自分はベトナム戦争の時代に生まれていないので感覚を持ち合わせていませんが、同盟国の戦争という見方の例えはとても的を射ていると思われます。
FPSで知り合った中国人の大学生に、以前ウクライナの戦争について聞いてみたところ、「ロシアにとっては緩衝地帯を賭けた戦いなのだから開戦やむなし」というロシアの言い分を素直に信じる回答が得られました。

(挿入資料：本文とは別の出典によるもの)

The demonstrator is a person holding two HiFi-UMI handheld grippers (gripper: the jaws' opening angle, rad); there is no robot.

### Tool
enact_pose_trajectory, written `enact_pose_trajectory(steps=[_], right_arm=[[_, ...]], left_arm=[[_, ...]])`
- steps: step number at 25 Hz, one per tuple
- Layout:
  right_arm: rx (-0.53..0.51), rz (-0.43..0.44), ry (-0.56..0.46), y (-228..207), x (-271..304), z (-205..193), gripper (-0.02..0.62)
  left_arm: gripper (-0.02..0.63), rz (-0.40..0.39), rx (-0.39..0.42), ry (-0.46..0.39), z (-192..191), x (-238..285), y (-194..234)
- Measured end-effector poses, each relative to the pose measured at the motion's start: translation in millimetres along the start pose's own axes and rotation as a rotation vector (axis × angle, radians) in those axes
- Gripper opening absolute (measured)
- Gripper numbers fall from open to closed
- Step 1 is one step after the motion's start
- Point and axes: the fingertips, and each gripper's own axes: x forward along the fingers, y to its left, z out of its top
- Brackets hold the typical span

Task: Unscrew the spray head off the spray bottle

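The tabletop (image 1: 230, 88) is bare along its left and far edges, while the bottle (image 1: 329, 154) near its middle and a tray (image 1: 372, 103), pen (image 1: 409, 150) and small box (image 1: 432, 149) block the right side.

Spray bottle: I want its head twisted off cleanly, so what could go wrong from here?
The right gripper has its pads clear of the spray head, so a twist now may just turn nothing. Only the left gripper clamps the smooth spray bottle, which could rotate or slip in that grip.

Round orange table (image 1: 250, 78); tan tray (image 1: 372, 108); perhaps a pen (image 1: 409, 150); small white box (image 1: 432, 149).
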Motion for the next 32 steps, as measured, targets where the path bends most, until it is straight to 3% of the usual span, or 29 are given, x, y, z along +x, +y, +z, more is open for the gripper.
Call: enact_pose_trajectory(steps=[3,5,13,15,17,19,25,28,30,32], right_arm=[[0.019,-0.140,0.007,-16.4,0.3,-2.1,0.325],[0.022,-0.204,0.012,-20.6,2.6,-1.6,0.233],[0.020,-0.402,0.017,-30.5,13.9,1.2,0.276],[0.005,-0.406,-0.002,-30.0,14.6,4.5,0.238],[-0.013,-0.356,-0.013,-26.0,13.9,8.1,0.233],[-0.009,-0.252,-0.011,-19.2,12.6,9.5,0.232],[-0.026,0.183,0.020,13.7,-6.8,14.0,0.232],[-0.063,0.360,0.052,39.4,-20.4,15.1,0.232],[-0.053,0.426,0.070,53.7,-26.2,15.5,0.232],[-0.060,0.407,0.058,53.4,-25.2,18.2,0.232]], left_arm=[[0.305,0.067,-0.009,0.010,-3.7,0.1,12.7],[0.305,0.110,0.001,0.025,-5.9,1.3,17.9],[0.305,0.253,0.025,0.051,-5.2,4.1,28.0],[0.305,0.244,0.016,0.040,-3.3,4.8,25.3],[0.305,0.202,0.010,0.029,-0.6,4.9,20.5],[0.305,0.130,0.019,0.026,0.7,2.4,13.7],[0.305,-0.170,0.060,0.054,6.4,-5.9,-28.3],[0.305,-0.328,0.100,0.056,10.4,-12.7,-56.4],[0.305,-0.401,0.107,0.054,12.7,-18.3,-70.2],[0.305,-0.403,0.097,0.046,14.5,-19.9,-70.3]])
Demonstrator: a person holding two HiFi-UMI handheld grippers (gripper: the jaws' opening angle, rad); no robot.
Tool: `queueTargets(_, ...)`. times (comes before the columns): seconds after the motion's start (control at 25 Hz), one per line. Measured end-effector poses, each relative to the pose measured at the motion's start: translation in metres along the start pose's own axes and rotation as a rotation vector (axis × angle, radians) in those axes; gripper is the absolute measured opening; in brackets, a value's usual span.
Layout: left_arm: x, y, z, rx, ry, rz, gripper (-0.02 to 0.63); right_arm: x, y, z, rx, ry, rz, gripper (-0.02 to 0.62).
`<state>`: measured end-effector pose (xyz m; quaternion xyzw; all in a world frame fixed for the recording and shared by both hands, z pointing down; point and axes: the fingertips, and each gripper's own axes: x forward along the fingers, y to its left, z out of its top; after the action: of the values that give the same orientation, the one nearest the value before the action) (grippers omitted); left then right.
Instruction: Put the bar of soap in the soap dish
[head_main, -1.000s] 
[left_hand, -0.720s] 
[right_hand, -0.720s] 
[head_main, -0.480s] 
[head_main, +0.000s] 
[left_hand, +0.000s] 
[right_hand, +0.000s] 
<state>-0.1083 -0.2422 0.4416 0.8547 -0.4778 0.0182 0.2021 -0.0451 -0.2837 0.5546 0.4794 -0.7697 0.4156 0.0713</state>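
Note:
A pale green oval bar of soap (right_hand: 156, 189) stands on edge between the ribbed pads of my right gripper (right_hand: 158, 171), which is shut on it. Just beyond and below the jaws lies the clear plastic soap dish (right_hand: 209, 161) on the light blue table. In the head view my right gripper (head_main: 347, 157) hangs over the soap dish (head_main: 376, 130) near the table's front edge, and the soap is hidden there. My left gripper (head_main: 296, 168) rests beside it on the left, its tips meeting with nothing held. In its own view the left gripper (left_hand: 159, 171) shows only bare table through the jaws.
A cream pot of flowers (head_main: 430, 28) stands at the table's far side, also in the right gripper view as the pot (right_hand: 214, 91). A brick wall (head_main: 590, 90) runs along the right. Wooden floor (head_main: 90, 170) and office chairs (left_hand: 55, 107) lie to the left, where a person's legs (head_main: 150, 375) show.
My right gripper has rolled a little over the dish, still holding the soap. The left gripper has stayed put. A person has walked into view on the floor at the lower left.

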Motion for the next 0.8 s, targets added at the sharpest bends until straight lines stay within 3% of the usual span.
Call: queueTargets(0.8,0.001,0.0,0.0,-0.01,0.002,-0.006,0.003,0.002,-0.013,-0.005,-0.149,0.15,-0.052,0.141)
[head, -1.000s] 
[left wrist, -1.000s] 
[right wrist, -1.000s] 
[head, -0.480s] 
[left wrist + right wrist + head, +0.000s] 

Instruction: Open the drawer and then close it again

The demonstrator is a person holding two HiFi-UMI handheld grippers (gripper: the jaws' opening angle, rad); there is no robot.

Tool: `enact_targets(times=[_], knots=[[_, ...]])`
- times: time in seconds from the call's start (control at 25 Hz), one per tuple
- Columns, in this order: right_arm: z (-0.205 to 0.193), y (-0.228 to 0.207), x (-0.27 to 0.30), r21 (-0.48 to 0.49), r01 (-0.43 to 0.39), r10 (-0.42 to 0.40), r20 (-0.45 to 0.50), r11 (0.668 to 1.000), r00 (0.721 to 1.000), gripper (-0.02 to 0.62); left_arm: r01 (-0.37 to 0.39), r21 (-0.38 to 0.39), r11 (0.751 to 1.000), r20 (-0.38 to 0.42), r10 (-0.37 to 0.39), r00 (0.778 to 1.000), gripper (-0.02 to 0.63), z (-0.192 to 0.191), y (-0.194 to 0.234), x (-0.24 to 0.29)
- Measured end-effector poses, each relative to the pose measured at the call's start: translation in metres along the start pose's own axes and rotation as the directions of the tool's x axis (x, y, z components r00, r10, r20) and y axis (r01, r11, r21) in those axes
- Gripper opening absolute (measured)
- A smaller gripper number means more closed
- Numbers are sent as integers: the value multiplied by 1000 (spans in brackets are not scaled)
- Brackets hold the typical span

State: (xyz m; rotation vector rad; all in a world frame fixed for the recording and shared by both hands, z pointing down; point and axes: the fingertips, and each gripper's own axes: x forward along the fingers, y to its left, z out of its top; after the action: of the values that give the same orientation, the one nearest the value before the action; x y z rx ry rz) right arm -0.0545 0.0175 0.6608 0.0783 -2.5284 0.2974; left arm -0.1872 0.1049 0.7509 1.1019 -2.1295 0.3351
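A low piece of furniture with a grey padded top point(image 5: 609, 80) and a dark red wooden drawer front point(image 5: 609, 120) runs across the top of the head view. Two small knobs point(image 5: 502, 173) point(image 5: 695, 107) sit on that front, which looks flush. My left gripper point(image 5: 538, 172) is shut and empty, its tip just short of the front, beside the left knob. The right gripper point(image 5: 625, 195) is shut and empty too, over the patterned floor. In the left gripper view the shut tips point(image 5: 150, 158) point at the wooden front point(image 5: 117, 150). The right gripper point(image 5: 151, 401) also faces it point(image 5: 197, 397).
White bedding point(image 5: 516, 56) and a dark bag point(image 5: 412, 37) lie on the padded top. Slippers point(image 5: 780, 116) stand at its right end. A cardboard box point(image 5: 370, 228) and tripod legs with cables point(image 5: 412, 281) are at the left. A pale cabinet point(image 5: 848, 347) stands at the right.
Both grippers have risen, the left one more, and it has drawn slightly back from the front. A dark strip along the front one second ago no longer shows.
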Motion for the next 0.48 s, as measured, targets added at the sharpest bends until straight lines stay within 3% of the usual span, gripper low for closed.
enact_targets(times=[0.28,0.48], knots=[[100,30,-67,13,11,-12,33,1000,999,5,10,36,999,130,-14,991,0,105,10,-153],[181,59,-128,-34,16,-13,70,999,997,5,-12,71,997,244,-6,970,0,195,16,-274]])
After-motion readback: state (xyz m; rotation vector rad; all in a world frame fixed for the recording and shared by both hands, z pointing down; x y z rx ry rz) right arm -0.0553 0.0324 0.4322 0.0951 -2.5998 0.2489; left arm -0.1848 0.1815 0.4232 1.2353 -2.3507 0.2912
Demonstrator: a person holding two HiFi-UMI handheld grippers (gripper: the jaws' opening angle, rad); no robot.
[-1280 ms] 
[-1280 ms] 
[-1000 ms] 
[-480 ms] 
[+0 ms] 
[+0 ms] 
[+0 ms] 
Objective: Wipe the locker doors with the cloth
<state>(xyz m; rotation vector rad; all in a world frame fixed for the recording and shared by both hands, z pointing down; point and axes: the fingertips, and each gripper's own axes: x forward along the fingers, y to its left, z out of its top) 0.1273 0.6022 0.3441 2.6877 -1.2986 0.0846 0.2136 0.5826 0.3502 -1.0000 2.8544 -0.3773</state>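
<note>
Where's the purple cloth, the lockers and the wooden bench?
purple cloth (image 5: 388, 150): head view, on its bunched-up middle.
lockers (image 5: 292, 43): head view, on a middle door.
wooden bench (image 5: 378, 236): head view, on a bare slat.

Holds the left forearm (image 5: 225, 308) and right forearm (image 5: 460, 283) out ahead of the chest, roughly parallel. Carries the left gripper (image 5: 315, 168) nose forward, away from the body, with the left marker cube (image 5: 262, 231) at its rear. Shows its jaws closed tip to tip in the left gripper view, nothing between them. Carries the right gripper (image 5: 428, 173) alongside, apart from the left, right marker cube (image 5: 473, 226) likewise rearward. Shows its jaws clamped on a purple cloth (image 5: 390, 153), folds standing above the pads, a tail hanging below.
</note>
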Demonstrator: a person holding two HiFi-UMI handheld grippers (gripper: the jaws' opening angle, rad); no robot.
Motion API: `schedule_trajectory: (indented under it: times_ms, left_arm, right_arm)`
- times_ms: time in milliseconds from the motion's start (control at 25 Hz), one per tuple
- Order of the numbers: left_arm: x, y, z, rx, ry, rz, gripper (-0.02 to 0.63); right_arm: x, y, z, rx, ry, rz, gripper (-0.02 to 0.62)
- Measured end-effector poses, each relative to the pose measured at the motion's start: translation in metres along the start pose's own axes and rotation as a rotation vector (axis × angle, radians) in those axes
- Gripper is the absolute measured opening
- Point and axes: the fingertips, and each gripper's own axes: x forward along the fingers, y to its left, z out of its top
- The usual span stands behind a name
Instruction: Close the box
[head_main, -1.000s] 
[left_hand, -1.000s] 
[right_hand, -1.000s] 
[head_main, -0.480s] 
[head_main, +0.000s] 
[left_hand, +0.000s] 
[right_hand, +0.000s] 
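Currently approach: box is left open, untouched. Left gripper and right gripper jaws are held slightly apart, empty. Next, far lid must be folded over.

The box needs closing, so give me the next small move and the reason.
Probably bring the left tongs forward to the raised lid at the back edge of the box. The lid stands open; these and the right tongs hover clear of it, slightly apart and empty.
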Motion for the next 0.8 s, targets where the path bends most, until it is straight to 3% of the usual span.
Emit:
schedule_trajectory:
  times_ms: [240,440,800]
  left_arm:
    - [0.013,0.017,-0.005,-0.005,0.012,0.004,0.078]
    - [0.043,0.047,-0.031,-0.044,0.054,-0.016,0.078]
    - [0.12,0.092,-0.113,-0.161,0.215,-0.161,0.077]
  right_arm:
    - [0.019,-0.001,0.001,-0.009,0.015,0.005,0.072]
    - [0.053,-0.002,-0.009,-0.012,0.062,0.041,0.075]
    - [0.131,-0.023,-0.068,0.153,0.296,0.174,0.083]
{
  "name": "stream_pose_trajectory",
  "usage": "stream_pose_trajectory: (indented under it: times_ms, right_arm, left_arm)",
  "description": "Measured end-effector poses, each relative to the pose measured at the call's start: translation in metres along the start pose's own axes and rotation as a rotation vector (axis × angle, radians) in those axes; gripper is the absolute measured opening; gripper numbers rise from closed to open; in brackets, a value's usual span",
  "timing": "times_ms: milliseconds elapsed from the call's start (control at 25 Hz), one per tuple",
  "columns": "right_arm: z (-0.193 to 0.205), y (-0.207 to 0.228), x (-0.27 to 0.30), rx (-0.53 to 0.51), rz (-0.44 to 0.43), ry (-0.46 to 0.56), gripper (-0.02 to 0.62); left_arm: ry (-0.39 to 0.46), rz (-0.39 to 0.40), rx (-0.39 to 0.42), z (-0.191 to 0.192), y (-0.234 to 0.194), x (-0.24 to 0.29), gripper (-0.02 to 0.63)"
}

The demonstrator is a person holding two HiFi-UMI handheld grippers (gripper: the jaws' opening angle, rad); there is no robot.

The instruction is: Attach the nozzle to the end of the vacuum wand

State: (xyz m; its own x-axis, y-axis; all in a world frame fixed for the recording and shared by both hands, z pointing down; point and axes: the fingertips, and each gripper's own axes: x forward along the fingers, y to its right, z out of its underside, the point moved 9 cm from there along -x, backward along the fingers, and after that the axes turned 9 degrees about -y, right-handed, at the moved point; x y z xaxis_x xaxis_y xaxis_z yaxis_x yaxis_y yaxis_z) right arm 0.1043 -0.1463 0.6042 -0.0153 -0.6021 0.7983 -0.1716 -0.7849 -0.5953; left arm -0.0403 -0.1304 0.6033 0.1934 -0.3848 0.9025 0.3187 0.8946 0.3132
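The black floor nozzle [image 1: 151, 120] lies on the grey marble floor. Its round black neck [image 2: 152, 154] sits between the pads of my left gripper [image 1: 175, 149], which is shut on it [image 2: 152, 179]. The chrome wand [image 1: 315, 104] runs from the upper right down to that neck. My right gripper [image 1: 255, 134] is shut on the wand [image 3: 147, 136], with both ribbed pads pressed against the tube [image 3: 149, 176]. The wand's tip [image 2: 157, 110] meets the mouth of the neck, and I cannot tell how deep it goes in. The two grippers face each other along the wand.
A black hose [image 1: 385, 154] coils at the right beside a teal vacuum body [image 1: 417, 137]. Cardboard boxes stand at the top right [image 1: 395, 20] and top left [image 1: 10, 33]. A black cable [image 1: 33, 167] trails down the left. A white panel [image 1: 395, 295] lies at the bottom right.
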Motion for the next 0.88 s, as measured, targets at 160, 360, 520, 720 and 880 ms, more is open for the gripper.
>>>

中国のロシアに対する感情は、日本がアメリカに対して抱く信頼感と同質のものと思われます。
ww2のアメリカ軍人であるウェデマイヤーの回想録の中では、「国家間の外交関係において友人を作ろうと考えるな」という政治家の箴言が紹介されています。どこかの国に肩入れするような外交はいつか破綻するのでしょう。

花園祐 さんのコメント...

 まぁぶっちゃけ自分もベトナム戦争の頃はまだ生まれてませんが、当時の日本の右派の立場が今の中国に近いように感じたのが率直な気持ちです。でもって、確かに中国の報道はロシアに偏ってはいるが、記事にも書いた通り日本も歴史的なロシアへの反感が強いから、ウクライナに偏っている部分もなくはないかなと、一応自戒を促すつもりでもこういう風にまとめてみました。

上海熊 さんのコメント...

"「ベトナム戦争における米国」に対する見方"は確かにその通りだと思います。
人民はともかく上層部は国際情勢に関しては敏感で、上海条約機構で中国はプーチンに対して塩対応でしたね。

花園祐 さんのコメント...

 ここだけの話、書き終わった後で「あれ、ベトナム戦争を例えに使わなくても、アフガニスタン戦争でも時代的に近いしよかったんじゃね?(´・ω・)」と気が付いたことは秘密です。